- _Your objective_:
If a line in the data below includes the string "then", please return a copy of it.

- _Supplied records_:
:::

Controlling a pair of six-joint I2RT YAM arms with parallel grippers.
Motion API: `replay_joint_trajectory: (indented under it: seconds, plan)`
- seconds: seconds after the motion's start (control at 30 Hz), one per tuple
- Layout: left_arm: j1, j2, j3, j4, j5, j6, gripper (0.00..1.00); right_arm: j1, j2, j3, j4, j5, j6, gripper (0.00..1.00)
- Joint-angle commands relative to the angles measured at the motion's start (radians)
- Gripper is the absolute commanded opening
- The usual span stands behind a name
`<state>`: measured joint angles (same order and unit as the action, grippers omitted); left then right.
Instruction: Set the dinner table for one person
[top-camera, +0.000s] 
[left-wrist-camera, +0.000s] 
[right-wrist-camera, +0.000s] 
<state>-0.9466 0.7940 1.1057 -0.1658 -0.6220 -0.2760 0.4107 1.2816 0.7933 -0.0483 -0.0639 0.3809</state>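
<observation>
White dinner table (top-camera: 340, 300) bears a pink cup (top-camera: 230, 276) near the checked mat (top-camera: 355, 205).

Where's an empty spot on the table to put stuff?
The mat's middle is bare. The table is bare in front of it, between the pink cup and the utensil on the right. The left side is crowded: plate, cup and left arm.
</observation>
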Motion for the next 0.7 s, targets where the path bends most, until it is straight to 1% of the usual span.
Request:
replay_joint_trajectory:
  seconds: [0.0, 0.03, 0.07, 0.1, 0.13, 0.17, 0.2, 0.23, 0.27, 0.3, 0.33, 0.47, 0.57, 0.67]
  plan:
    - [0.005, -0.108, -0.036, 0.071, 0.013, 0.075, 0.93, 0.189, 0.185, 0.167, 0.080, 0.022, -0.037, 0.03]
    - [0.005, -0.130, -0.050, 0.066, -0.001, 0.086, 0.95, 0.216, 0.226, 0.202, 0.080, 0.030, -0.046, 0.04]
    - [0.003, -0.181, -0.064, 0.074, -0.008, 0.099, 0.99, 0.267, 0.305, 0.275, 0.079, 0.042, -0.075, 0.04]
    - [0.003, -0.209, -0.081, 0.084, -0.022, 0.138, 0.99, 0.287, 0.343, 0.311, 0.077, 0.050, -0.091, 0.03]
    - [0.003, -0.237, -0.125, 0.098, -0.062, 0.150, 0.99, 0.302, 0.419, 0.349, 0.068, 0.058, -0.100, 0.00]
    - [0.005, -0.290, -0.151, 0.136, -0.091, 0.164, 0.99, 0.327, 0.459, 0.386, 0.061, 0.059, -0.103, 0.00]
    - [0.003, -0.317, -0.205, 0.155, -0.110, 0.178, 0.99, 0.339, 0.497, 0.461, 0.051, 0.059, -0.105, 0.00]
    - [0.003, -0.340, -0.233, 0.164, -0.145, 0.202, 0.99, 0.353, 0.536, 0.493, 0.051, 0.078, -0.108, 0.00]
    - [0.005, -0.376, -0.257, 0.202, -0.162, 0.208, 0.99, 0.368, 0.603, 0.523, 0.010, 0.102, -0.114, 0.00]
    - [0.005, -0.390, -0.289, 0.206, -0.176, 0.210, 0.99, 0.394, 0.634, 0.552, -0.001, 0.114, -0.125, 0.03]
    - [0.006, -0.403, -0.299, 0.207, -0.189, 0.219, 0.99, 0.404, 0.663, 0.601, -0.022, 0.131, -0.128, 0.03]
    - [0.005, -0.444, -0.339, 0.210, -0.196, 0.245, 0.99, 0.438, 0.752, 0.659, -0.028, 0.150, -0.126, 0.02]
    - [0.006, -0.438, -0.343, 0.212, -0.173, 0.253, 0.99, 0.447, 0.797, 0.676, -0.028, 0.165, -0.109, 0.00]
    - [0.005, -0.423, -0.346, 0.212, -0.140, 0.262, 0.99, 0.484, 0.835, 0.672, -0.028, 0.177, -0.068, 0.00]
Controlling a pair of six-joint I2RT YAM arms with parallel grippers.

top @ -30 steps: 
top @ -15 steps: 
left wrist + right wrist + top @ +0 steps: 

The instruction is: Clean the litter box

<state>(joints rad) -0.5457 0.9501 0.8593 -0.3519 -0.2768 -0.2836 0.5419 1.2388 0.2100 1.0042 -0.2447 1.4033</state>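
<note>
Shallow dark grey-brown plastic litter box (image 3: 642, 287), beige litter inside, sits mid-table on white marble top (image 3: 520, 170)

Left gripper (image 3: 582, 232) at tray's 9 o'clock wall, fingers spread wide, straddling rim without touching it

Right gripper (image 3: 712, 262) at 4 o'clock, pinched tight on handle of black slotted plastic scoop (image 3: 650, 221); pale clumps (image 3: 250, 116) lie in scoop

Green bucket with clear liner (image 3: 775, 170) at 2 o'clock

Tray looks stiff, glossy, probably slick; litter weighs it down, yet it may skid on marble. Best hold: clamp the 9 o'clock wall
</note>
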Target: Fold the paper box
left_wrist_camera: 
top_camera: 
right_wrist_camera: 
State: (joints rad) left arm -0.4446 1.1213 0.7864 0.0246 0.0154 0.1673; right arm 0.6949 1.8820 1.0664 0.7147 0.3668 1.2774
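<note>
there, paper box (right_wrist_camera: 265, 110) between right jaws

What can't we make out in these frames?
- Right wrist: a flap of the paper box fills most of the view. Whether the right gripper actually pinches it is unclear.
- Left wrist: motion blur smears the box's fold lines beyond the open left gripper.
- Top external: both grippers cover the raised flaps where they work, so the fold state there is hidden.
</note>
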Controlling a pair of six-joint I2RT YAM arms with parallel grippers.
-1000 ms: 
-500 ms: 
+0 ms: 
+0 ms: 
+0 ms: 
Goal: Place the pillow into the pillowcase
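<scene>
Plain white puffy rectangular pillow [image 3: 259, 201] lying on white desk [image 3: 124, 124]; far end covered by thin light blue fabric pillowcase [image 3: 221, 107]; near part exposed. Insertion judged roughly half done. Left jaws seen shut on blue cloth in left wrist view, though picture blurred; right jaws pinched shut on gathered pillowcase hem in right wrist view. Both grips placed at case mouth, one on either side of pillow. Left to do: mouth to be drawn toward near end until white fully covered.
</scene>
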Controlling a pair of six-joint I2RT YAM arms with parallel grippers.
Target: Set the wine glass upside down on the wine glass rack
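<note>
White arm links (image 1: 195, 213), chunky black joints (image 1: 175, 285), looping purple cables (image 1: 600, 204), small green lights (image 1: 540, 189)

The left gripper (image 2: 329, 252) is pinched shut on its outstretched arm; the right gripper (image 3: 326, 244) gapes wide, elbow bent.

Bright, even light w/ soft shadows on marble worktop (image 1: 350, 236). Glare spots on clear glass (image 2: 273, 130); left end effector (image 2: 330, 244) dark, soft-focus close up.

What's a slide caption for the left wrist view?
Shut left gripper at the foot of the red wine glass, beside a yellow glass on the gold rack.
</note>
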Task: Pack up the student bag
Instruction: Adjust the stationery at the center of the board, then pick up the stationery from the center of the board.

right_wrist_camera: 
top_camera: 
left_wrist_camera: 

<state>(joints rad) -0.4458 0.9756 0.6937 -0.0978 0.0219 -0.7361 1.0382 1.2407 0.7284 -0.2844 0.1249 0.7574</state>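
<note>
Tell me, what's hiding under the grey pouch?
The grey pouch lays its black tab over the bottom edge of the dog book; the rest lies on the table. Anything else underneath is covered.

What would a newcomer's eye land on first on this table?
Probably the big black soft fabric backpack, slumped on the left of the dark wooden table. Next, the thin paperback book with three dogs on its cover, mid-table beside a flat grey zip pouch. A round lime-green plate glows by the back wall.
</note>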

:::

- _Answer to this exercise_:
`<state>`: measured joint angles (same order and unit as the action, grippers omitted); left then right.
Instruction: Adjust the stationery at the center of the board, then pick up the stationery from the center of the board.

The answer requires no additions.